Lessig: Winning by losing

As of this morning, Lawrence Lessig is $9,000 short of his million dollar Kickstarter goal of funding his presidential bid. It look very much like Larry will be running for president.

It is a weird bid with virtually no chance of winning. Which makes it easier to support it.

Ethan Zuckerman’s post is what you should be reading about this. You should stop reading this post and go to his now.

Still here? Ok, that’s a mistake, but it’s up to you.

Ethan and I agree about Larry’s brilliance, his dedication, and his good heart. I’ve know Larry for about fifteen years, and I trust him twice as much as I distrust every other politician in the race. I completely agree with him that we’re never going to get to where we need to be so long as money buys elections and thus buys politicians. I think Larry would be a better president than almost all the people running. I love the cleverness of the electoral hack that Larry’s come up with.

But here’s my concern.

I agree with Ethan that Larry has no real chance of winning. If so, then his campaign is a “winning by losing” tactic: if it demonstrates that there is wide support for real campaign finance reform, then we’ve all won. Big Time, as one esteemed politician once said.

We will have won if Larry garners enough support in the early part of the campaign to force the issue onto the agenda. Thinking about him at the debates bringing the conversation back to the funding issue makes me happy.

But, there is one slightly longer-term danger that worries me. When Democrats step into the voting booth on primary day, some percentage of people who think campaign finance reform is important are going to cast their vote for Bernie, Hillary, or Joe because they don’t want to “waste” their vote on a symbolic gesture. But there are virtually no people who think finance reform is important but not all-important who are going to vote for Larry instead of for a “real” candidate. The result could very well be, I’m afraid, that Lessig’s totals in the primaries will under-represent support for campaign finance reform. His candidacy may therefore make finance reform look more marginal than it actually is.

So, there’s a possible lose-by-losing outcome here. That’s my fear.

But I find this very hard to think about without knowing who his VP candidate will be, for this is not really a referendum. In a referendum, your vote on an issue is independent of your vote for a candidate. In this case, though, you’re also voting for a president-in-waiting who will take over once Larry resigns. If you favor campaign reform but don’t like his VP, will you still vote for Larry? And vice versa? The results are going to be hard to parse, which is not true of actual referenda.

If the primary results undercount the support for the issue, my hope is that that actual vote count will be far less influential than Larry’s presence in the campaign before the voting begins. Assuming that he can’t actually win, I and all (?) of his supporters hope that Larry does well enough on the campaign trail that his campaign gets coopted by one of the more electorally plausible candidates, so that campaign finance reform becomes a major issue in the campaign.

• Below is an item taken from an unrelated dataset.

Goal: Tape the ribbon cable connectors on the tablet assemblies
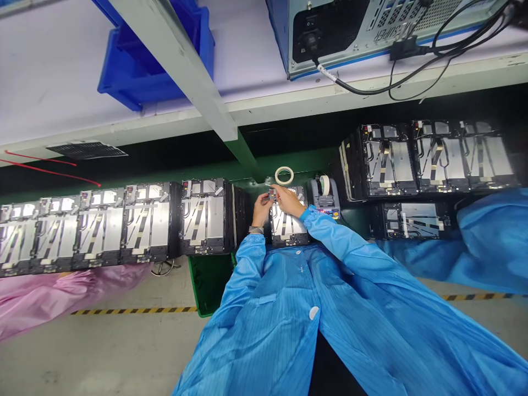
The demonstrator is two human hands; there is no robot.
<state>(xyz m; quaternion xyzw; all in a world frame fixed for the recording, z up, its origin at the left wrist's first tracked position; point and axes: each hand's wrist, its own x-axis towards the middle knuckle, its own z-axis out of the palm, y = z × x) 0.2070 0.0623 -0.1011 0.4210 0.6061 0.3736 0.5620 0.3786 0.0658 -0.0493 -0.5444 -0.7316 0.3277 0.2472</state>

For that to happen, we need to support his campaign now. Which I do. But, weirdly, I don’t support only his campaign.


This addendum will self-destruct, possibly very soon.

My family talked briefly this morning about who Lessig’s VP might be. One of us thinks it’ll be a conservative. I have an odd hunch that I recognize makes no actual sense: Al Gore for VP?

But another had the interesting idea that Lessig will promise it will be whoever comes in second in the Democratic primaries. That way, if you prefer, say, Sanders to Lessig as an actual president, but you support campaign finance reform, you could get both by voting for Lessig. Of course, Sanders wouldn’t want his vote split. I find this all difficult to think about…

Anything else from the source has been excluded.